The Future of Digital Marketing

The marketing world is based on building and enhancing relationships through communication to generate and maintain sales. However, every business, including marketing agencies, must adapt to societal changes to sustain and achieve each quarters goals and objectives by successfully using various communication techniques. It is a marketer’s newest side-job to stay up-to-date with communicative methods and learn how to use, and properly implement, them, as well as foresee and prevent potential problems that may occur using these new communicative efforts.

As human interaction is becoming highly virtual, “transcending space and time,” marketers must consider their current methods of communication and learn to adapt to societal changes as they attempt to communicate to their target audiences (Flew, 2008).

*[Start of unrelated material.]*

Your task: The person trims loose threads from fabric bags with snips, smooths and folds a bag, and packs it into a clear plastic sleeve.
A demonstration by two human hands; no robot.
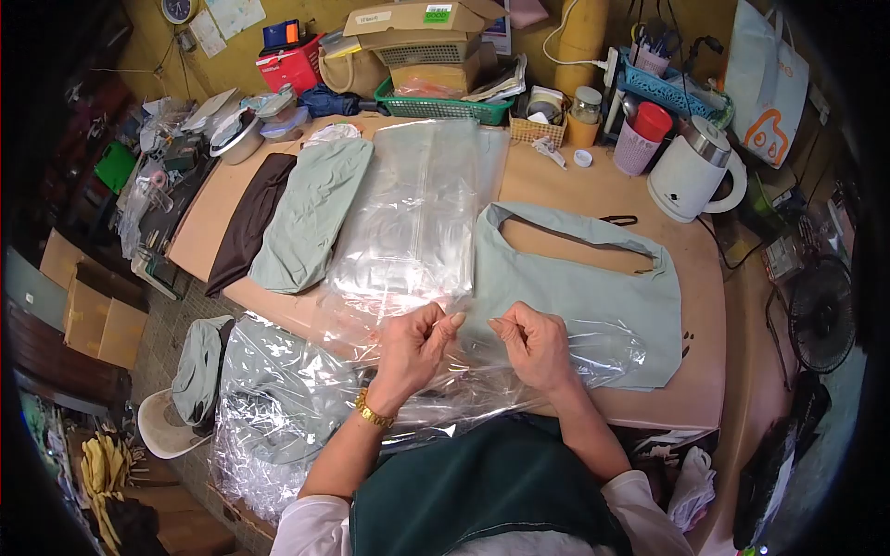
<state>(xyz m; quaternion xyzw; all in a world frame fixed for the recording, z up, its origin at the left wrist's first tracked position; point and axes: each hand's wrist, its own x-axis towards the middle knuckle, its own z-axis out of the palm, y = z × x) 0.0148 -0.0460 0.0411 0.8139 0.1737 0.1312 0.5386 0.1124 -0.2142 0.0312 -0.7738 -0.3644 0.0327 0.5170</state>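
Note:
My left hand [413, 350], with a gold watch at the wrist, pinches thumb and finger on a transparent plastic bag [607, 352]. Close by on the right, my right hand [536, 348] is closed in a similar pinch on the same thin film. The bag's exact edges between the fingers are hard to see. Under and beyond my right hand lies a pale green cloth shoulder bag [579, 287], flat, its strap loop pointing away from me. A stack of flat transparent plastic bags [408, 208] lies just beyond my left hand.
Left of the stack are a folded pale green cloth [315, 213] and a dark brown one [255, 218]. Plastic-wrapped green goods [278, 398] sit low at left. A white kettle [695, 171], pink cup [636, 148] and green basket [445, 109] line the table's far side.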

With the decline in face-to-face communication among businesses, communication with target audiences are conducted through alternative tactics. In the fast paced working environment, it is often found that businesses rely on convenient methods of communication, which is generally non-direct communication. As a marketer, it is crucial to get across messages in a timely, and effective manner, thus it’s essential for businesses to learn how to use cutting-edge methods of communication adopted by the mass public and use these tools in their efforts of proper and effective communication. In global businesses, meetings and focus groups with current and potential consumers are now implemented using online platforms. For example, Youtube has a video on How to Use Skype for Business: Video Tutorial, which explains the ease and benefits of using Skype to ensure communication between businesses and consumers (Skypemaster123, 2008).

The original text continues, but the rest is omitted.